WHAT TO DO »
Below is a listing from which only part is wanted; return exactly the lines from the one with "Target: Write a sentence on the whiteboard" up to and including the one with "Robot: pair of".

DATA SECTION »

⟨

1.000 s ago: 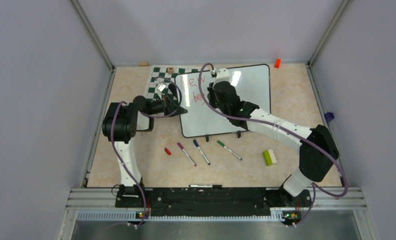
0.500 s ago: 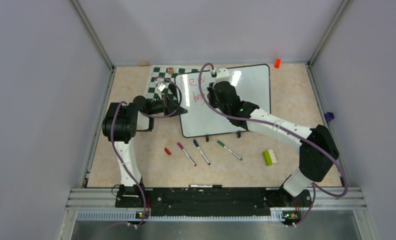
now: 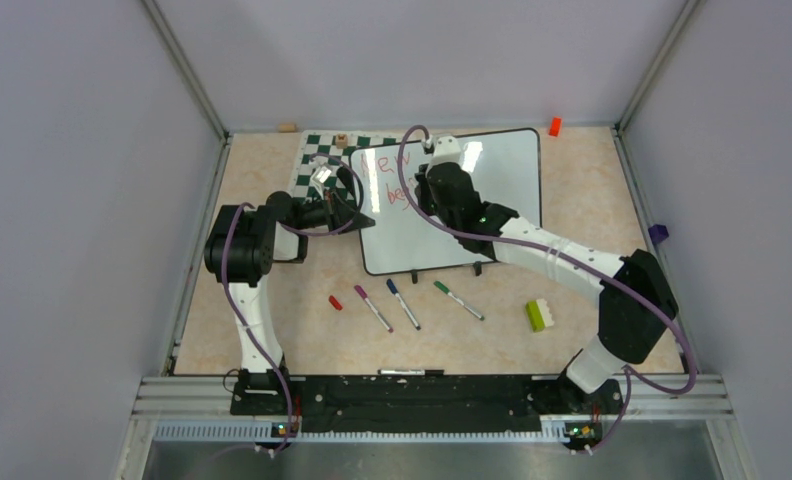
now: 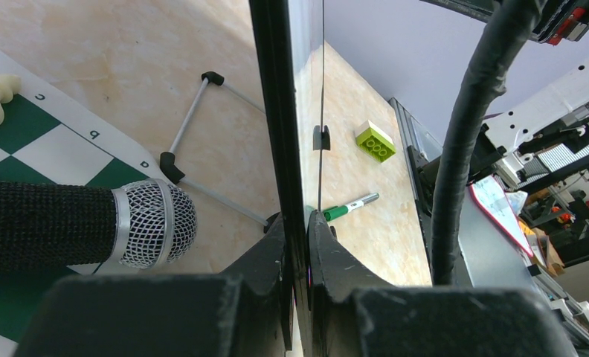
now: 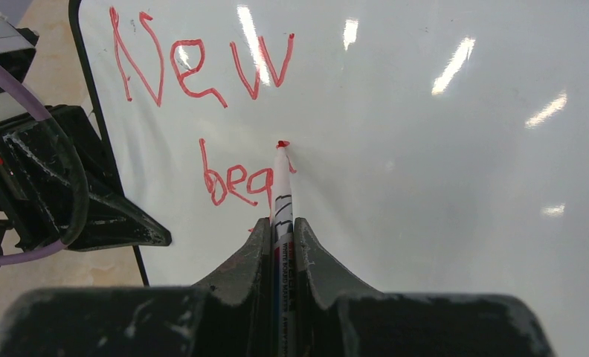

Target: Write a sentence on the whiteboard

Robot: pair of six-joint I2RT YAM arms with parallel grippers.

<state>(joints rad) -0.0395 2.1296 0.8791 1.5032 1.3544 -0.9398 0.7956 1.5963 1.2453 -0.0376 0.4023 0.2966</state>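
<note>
Whiteboard (image 3: 497,185): by bench's far edge, long axis left–right.
Sentence (image 5: 195,74): red "New beg", board's left end.
Left claw (image 4: 297,230): clamped on board's left frame.
Right claw (image 5: 280,230): closed on red marker (image 5: 282,178), tip touching board, pointing toward far edge.

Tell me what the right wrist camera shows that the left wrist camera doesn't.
Only right wrist: the red sentence, "New" plus a started second line, and the red marker shut in the right tool, tip at the whiteboard. Only left wrist: a microphone, the chessboard mat, a green brick, a green marker. Both: the whiteboard, with the left tool clamping its edge.
</note>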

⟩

WRITTEN RESPONSE »
Target: Write a sentence on the whiteboard

Robot: pair of six-joint I2RT YAM arms with parallel grippers.

That completes the exercise.